**GIVEN MATERIAL:**
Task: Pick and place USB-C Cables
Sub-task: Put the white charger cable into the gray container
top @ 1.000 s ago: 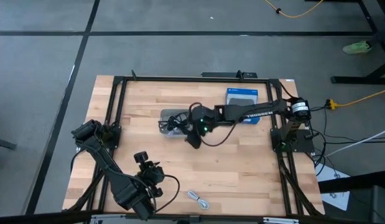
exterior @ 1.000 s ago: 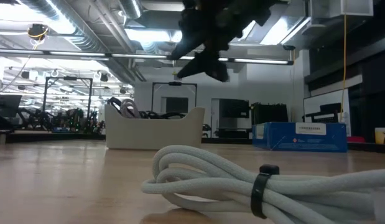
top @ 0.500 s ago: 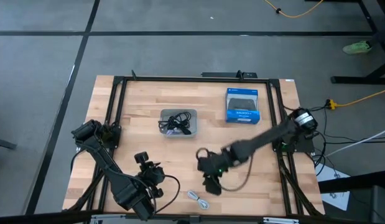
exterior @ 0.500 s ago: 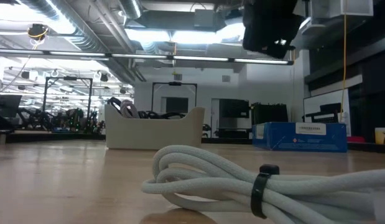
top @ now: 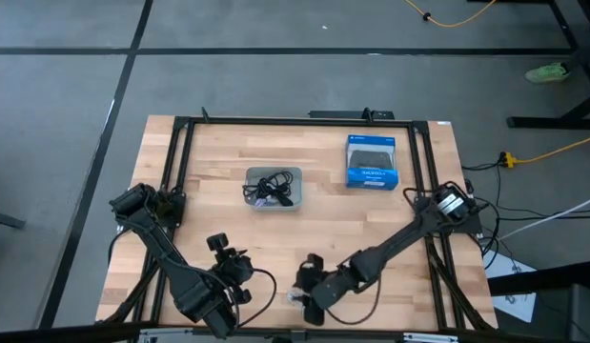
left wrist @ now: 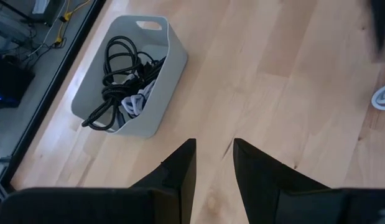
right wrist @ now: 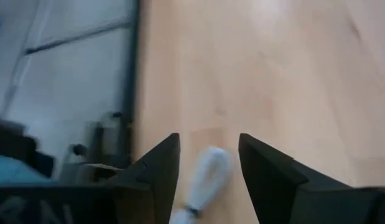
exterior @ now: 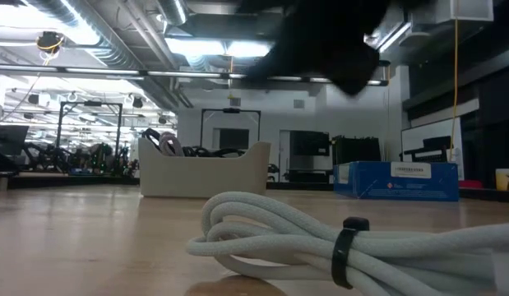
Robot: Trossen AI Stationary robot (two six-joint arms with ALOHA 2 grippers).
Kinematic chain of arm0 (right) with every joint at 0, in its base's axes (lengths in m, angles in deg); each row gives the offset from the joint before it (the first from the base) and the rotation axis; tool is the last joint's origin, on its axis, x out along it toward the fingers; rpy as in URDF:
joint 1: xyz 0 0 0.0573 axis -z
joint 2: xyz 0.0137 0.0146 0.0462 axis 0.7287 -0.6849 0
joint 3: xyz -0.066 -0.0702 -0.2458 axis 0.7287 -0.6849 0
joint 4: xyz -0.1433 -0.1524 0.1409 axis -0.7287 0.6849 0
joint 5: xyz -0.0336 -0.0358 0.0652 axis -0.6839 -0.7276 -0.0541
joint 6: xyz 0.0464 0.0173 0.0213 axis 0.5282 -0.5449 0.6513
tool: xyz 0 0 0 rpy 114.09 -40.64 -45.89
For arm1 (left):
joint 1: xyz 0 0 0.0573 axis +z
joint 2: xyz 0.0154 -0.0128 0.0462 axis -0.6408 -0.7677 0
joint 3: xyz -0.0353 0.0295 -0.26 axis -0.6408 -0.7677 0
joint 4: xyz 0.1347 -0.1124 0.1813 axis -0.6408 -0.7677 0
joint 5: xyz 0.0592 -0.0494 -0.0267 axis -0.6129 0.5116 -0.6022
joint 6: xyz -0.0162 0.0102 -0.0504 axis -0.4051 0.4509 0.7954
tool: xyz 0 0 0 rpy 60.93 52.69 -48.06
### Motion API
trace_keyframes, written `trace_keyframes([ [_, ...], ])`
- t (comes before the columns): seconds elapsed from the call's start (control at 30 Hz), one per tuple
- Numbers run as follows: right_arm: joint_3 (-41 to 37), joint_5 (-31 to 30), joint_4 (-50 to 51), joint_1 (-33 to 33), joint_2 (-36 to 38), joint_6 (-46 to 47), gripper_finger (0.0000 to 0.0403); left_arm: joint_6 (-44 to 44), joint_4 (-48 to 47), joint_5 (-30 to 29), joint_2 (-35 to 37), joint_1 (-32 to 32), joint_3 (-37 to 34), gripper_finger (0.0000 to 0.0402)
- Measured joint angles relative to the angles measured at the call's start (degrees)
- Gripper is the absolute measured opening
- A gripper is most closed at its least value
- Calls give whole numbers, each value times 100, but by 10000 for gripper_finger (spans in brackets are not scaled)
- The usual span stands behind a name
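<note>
Right gripper (top: 307,301) moved from mid-table to near edge, jaws open and empty over the white cable (exterior: 320,238). Other cables (top: 273,187) in far tray (top: 254,175). Left gripper (left wrist: 214,165) parked near-left, slightly open, empty.

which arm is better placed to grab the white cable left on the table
The right. Its right gripper hangs open directly over the white cable, which shows between its fingers in its wrist view. The left gripper waits near the front edge, pointed towards the grey tray.

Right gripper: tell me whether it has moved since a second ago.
Yes. In the high view the right gripper has left the grey tray and crossed to the table's near edge, above the white cable.
</note>
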Motion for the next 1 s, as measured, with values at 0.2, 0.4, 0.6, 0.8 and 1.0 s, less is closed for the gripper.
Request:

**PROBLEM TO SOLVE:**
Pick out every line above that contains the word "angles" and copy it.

**SOLUTION TO THE PROBLEM:**
Kinematic chain of arm0 (right) with every joint at 0, in its base's axes (lengths in m, angles in deg); each row gives the offset from the joint before it (the first from the base) and the rotation axis; tool is the last joint's origin, on its axis, x out along it toward the fingers; rpy as in URDF:
- Measured joint angles relative to the angles measured at the call's start (degrees)

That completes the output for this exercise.